Background: Two-year post-doctoral study, Harvard Medical School; Two-year training in sleep clinic at Riverside Methodist Hospital; sabbatical at Yale University.

Cheryl VanDeusen
Professor
School of Nursing

Degrees: Bachelor’s and master’s degrees in nursing; enrolled in education doctoral program at The Ohio State University

Expertise:

  • Care of elderly
  • Pathophysiology
  • Pharmacology
  • Care of adults with health alterations

Background: Educator of nurses, clinical nurse expert with ill adults and elderly at the OSU hospitals. Taught nursing at Capital for more than 30 years.

Philip C. Whitford
Professor of biology
Biological sciences department

Degrees: Bachelor’s and master’s degrees in wildlife management; doctoral degree in biology - animal behavior.

Expertise:

  • Waterfowl behavior
  • Canada goose behavior and communication
  • How to deal with problem geese
  • Annual behavior cycles and natural history of Canada geese
  • Sources of current population problems

Background: Doctoral dissertation was on Canada goose communication.
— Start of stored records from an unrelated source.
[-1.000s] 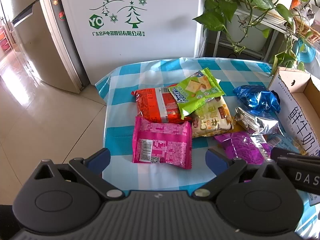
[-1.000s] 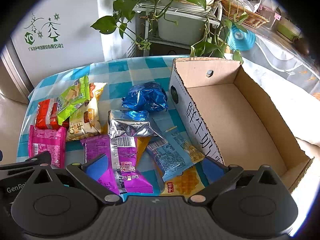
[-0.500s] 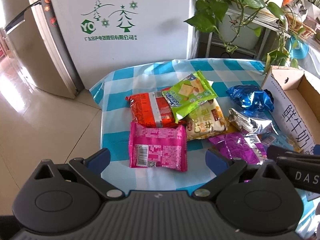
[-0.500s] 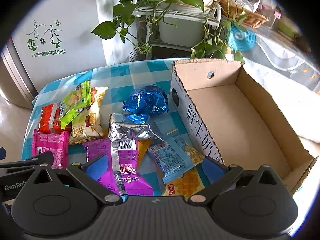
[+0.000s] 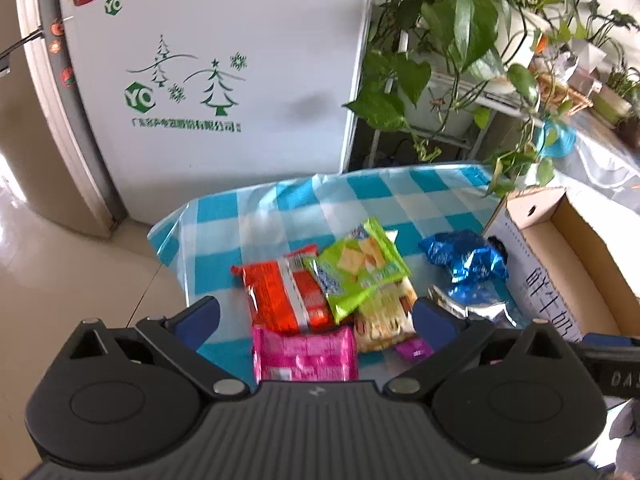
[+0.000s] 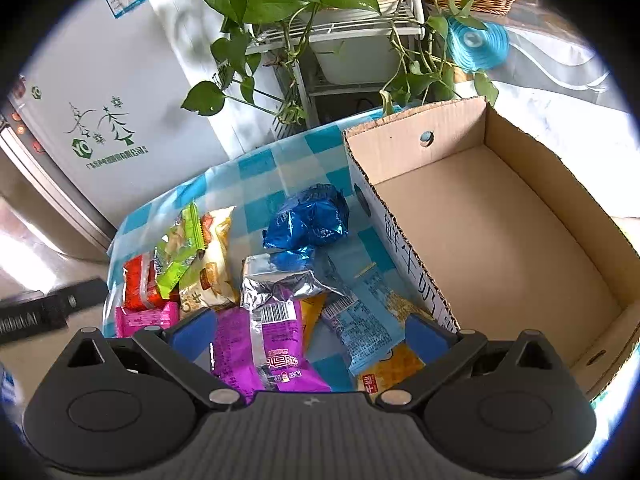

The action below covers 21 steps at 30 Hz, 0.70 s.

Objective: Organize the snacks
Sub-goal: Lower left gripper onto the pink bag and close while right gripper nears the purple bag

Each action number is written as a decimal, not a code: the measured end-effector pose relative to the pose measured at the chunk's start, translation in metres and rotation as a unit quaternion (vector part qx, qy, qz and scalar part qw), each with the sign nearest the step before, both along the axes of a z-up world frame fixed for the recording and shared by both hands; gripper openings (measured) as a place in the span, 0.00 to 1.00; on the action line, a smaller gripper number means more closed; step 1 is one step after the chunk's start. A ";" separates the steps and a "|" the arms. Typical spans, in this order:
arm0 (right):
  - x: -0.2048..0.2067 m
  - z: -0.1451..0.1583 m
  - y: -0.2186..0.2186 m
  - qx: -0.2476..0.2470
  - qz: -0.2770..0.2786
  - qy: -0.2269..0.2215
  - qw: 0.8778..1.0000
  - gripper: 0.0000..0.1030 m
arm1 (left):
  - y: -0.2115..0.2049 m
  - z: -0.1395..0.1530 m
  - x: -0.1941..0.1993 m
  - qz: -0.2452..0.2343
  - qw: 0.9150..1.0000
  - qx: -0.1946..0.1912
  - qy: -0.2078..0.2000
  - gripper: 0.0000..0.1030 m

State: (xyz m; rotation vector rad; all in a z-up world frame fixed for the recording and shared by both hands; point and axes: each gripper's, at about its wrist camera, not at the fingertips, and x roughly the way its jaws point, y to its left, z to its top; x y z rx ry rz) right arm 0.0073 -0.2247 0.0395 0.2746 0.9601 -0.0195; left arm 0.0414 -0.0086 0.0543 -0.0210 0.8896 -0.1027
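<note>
- Left gripper (image 5: 314,314) spread wide, holding nothing, hovering above the near edge of the blue-and-white checked tablecloth (image 5: 360,196).
- Right gripper (image 6: 308,330) likewise released and empty, poised over the right part of the pile.
- Loose heap of snack packets on the cloth: flat pink foil packet (image 5: 304,354) nearest the left tool; glossy orange-red wrapper (image 5: 280,298) just behind it; lime-green cracker bag (image 5: 356,266) lying across the orange-red one and a pale yellow biscuit pack (image 5: 384,312).
- Further right: crumpled blue foil bag (image 6: 308,222), silver pouch (image 6: 280,280), purple barcode-labelled packet (image 6: 264,344), pale blue flat sachet (image 6: 360,320), yellow packet (image 6: 390,368) underneath.
- Open brown cardboard box (image 6: 500,216) at the right, nothing visible inside; sorting apparently not yet begun.
- Risk of two packets lifting together: overlapping edges, especially green over orange-red and purple over silver.
- Risk of slipping from the pads: slick foil, thin flat shapes, little to pinch against the cloth.
- Risk of snagging or dragging the tablecloth with a low pinch, shifting the whole heap.
- Risk of the pink packet sliding off the near table edge if nudged.
- Risk of collision between tools, both working close together.
</note>
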 end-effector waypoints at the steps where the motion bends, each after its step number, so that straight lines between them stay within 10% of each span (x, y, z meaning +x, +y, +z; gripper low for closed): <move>1: 0.000 0.000 -0.001 0.002 0.003 0.000 1.000 1.00 | 0.004 0.000 0.004 0.000 1.000 0.001 0.001 0.99; 10: -0.004 0.000 -0.006 0.036 0.026 -0.004 0.999 1.00 | 0.030 -0.033 0.014 0.043 0.994 -0.071 0.068 0.99; 21: 0.000 -0.018 0.007 0.041 0.048 0.030 0.998 0.98 | 0.024 -0.071 0.026 0.030 0.991 -0.050 0.121 0.99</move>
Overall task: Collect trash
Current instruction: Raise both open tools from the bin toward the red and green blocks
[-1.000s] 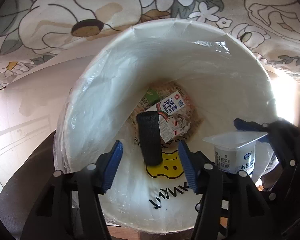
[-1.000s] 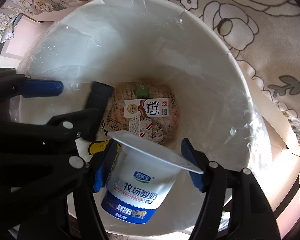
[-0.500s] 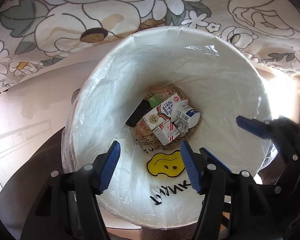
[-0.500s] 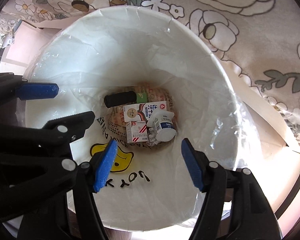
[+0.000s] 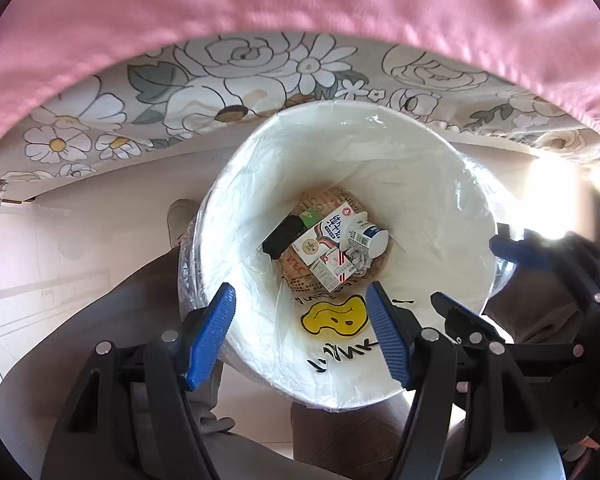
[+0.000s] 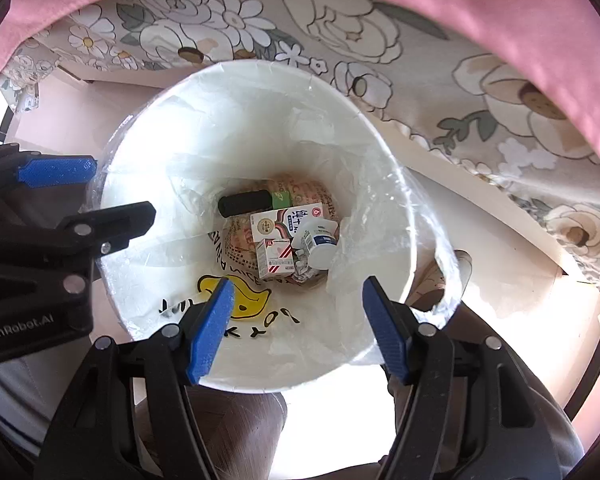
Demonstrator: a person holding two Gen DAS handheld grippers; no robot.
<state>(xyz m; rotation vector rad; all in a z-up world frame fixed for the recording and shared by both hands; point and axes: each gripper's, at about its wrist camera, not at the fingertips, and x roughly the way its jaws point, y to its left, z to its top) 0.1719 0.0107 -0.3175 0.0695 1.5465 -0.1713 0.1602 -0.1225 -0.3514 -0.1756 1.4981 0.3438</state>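
Note:
A white trash bin [image 5: 432,184] lined with clear plastic stands below both grippers; it also shows in the right wrist view [image 6: 228,120]. At its bottom lie a black cylinder [image 5: 282,236], a milk carton [image 5: 324,236], a small red-and-white carton [image 5: 334,272] and a white yogurt cup [image 5: 370,236]. The same items show in the right wrist view: cylinder [image 6: 244,204], milk carton [image 6: 286,222], yogurt cup [image 6: 318,242]. My left gripper [image 5: 300,334] is open and empty above the bin's near rim. My right gripper [image 6: 298,324] is open and empty above the bin.
A floral sheet [image 5: 228,80] hangs behind the bin under pink fabric [image 5: 300,0]. The floor [image 5: 80,232] is pale. The other gripper shows at the right in the left wrist view [image 5: 540,280] and at the left in the right wrist view [image 6: 52,220].
The black cylinder and the yogurt cup have dropped from the grippers to the bin's bottom. Both grippers have risen away from the bin; pink fabric has come into view.

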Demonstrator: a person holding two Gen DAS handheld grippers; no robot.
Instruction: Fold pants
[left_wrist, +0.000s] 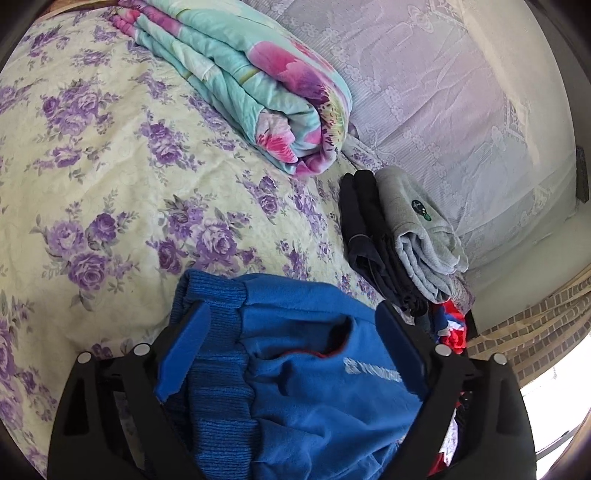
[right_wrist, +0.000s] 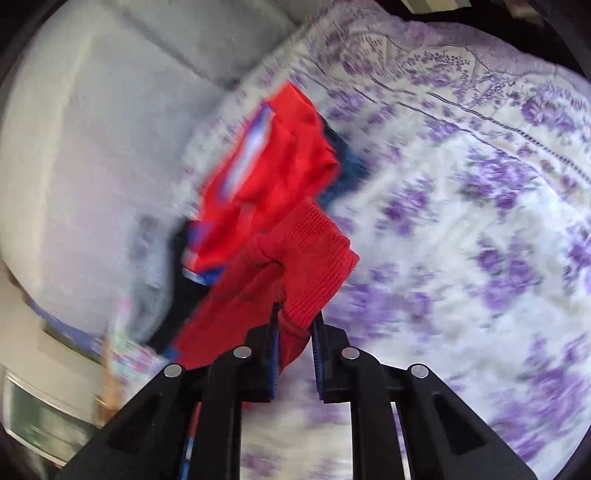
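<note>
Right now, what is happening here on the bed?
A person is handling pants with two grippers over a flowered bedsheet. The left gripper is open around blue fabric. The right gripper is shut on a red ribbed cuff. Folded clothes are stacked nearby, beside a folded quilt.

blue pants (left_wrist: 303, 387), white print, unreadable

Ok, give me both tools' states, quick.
Left tool: open, fingers either side of the blue pants.
Right tool: closed on the red cuff.
</note>
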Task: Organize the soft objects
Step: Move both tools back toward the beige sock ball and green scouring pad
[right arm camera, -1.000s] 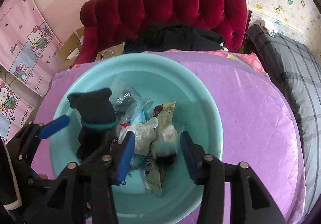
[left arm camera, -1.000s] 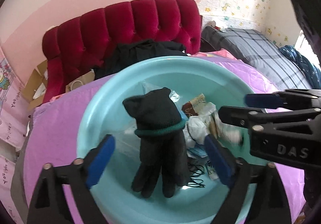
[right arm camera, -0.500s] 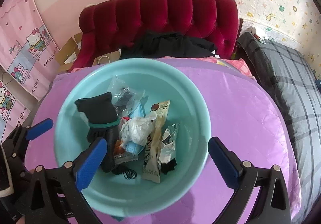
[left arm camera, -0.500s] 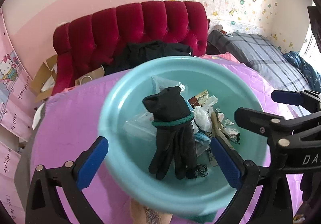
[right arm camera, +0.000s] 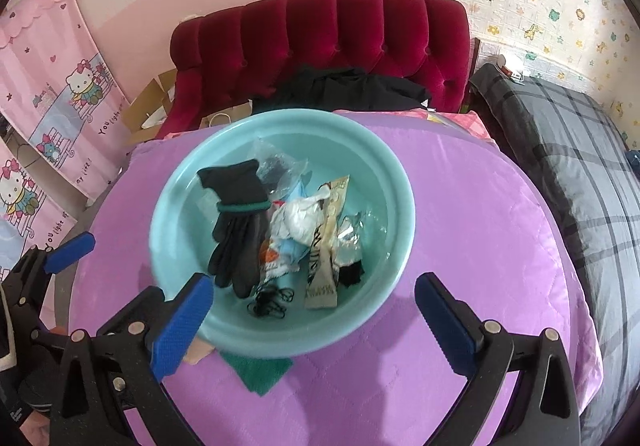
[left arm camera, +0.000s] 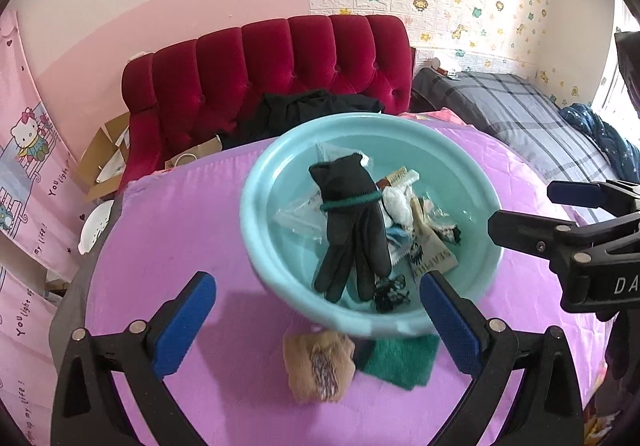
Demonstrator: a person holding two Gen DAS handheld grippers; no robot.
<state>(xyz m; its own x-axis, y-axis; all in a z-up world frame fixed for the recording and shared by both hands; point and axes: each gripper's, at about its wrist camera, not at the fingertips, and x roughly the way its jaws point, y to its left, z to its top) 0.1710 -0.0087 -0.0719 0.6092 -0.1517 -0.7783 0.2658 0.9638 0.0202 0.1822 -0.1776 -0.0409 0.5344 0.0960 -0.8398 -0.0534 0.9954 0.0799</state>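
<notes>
A big light-blue bowl [left arm camera: 256, 230] is sitting on a purple quilted cover [left arm camera: 168, 246]. Inside the bowl, a black glove [left arm camera: 352, 222] with a green band at the wrist is lying on top of a pile of small things. Its fingers are pointing toward the near rim. Right beside the glove there is a white crumpled bag [right arm camera: 300, 218], a tan packet [right arm camera: 326, 258] and a clear plastic bag [right arm camera: 276, 166]. A little black tangle of bands [right arm camera: 270, 300] is lying at the bottom near the glove's fingers.

Just outside the bowl, at its near edge, a tan fuzzy thing [left arm camera: 318, 364] and a green cloth [left arm camera: 398, 360] are lying on the cover, touching each other.

The left claw [left arm camera: 316, 320] is hanging above the near rim with its blue pads wide apart, holding nothing. The right claw [right arm camera: 312, 322] is also hanging over the near side of the bowl, its pads wide apart and empty.

Behind the cover, a red padded headboard [right arm camera: 320, 42] is standing, with dark clothes [right arm camera: 344, 90] piled in front of it.
</notes>
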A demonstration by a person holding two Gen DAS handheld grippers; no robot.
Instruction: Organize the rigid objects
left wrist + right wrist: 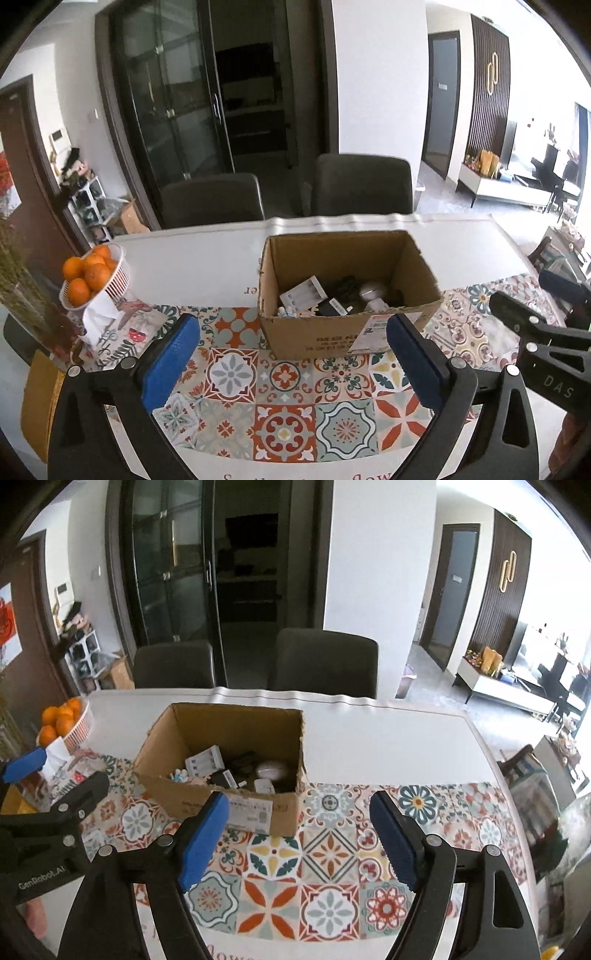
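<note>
Seen from the cardboard box (347,291) outward, working left to right. Well to its left, at the table's edge: a white basket (110,280) heaped with oranges (86,271), parked clear of the work, likely so nothing rolled into the sorting. Just below that, a tissue pack (98,317) on the patterned tile mat (288,398).

In front of the box and slightly left, hovering over the mat: the left gripper (291,365), blue pads spread wide with nothing between them, aimed down toward the box's near wall. Carried nothing.

The box itself stood open-topped on the mat's far edge, flaps out of the way so things could be dropped straight in. Inside, gathered on its floor: a white battery charger (303,293) at the left, a dark adapter (334,306) beside it, a round white gadget (373,291) to the right; possibly small figurines in the near left corner, too small to be sure of. Rigid items appeared already collected there, none left loose on the mat around it.

In front of the box and to the right: the right gripper (299,834), pads also parted, empty, held above bare mat. Behind the box, two dark chairs (364,184) pushed up to the table (192,258).
</note>
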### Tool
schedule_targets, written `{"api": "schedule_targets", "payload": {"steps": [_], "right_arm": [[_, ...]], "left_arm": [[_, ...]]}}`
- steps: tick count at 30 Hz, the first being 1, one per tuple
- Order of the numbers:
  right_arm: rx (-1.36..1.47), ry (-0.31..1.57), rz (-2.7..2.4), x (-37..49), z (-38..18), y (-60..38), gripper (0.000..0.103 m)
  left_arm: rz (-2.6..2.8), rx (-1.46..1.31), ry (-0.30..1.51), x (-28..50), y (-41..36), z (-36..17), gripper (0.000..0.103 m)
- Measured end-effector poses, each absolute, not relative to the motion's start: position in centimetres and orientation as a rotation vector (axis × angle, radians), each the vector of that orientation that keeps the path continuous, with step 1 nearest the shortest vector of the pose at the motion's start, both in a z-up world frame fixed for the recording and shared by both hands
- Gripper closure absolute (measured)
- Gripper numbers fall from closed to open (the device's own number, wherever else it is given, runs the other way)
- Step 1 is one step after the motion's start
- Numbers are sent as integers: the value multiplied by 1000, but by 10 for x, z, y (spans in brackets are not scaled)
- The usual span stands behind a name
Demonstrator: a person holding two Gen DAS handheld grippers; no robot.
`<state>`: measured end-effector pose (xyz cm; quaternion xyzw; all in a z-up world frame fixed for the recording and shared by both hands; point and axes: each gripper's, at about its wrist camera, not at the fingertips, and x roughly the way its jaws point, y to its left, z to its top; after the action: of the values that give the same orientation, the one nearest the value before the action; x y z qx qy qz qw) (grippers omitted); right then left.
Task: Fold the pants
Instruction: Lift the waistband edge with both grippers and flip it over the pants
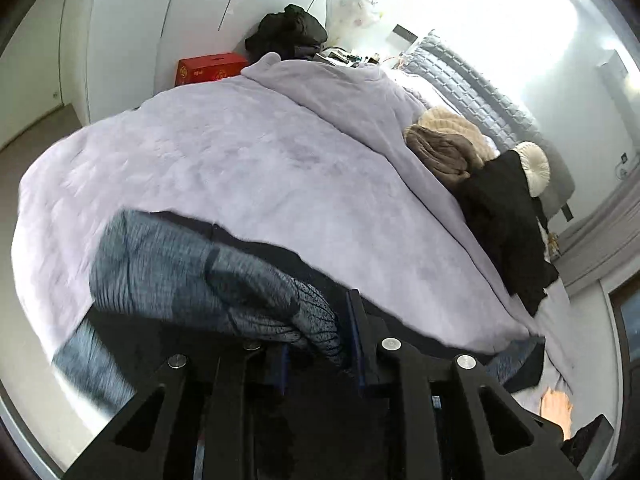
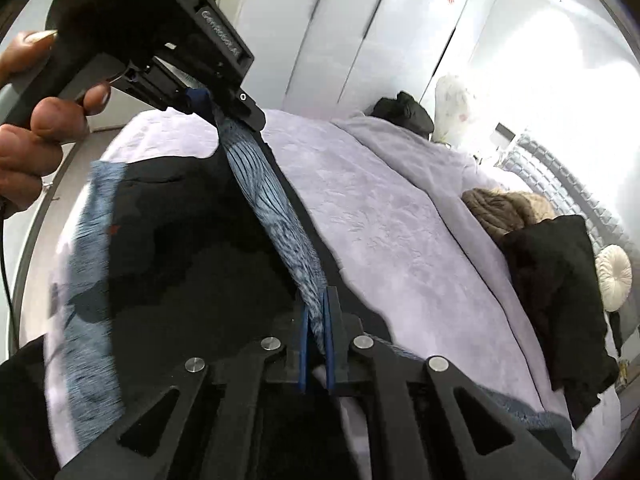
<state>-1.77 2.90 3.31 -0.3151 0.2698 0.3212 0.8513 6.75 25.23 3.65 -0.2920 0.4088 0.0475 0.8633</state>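
The pants (image 2: 168, 248) are black with a blue-grey ribbed waistband (image 2: 276, 216) and lie partly on the lilac bed cover. My right gripper (image 2: 317, 322) is shut on one end of the waistband. My left gripper (image 2: 218, 106) shows at the upper left of the right wrist view, shut on the other end, so the band is stretched taut between the two. In the left wrist view the left gripper (image 1: 320, 340) pinches the bunched ribbed waistband (image 1: 192, 272), with the black pants cloth hanging below it over the bed.
The lilac blanket (image 1: 240, 152) covers the bed. A brown and cream knit pile (image 1: 444, 144), a black garment (image 1: 508, 224) and a round cream cushion (image 1: 534, 166) lie along the headboard side. A red box (image 1: 208, 70) and white wardrobe doors (image 2: 380, 32) stand beyond the bed.
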Motion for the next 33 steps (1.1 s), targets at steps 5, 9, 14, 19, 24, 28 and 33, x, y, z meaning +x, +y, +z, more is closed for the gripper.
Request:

First person to fully analyze the calls and behavior of the species. Considered one of the world authorities on this aspect of the species and wrote the section about this for the 17-volume set of books “Birds of North” published by the North American Ornithological Union.

Michele Winship
Assistant professor
Education department

Degrees: Bachelor’s degree English education; master’s degree in English education; and doctorate in teaching and learning

Expertise:

  • English language arts
  • Teacher preparation
  • Ohio teacher licensure
  • Teacher professional development
  • Adolescent/young adult literature
  • Writing (co-director Columbus Area Writing Project)
  • Home improvement

Background: Public school teacher for 15 years before coming to Capital. Officer in the Ohio Council of Teachers of English Language Arts; co-director Columbus Area Writing Project; national reviewer for young adult literature; 2003 Ohio Outstanding English Language Arts Educator College Level.